In the entries below, find each line with the string "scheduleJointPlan" and copy it.

## Information shown
────────────────
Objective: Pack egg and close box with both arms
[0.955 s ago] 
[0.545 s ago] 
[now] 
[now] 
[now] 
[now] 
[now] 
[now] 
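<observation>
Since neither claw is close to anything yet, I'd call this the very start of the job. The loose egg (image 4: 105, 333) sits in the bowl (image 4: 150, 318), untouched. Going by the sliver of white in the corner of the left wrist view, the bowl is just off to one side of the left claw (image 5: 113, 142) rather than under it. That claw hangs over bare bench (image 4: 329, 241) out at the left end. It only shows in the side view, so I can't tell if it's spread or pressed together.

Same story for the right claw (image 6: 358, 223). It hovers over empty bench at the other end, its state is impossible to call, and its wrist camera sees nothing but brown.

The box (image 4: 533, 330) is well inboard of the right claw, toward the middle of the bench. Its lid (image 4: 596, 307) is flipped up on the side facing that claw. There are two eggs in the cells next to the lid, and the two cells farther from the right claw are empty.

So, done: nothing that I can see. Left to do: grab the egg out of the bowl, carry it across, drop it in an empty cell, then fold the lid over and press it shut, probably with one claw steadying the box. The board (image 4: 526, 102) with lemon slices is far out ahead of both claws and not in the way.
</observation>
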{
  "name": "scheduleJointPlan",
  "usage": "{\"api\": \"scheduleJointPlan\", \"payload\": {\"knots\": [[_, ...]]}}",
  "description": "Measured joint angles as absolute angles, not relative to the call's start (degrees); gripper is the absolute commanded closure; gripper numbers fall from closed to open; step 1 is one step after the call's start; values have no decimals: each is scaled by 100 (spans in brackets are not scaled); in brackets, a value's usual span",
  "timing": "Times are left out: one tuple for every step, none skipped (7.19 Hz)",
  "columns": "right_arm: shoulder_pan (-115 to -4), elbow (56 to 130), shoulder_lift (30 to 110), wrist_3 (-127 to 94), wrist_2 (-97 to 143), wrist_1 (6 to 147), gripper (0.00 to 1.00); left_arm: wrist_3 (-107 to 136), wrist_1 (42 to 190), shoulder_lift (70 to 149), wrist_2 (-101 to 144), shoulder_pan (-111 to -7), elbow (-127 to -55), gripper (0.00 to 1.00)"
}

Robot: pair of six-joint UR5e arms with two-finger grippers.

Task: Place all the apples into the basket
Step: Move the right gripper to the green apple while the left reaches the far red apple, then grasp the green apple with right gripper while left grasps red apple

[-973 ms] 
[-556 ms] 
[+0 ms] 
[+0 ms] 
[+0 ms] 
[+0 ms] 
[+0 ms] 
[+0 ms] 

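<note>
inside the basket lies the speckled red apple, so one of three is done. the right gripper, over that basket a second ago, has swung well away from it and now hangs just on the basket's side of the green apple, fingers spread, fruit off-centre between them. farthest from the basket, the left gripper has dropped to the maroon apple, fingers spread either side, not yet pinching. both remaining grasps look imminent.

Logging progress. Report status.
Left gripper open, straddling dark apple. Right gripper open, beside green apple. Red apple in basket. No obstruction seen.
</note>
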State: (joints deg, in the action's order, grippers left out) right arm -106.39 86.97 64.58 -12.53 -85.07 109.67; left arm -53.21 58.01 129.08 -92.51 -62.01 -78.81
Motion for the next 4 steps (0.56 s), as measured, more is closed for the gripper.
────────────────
## Written solution
  "name": "scheduleJointPlan",
  "usage": "{\"api\": \"scheduleJointPlan\", \"payload\": {\"knots\": [[_, ...]]}}",

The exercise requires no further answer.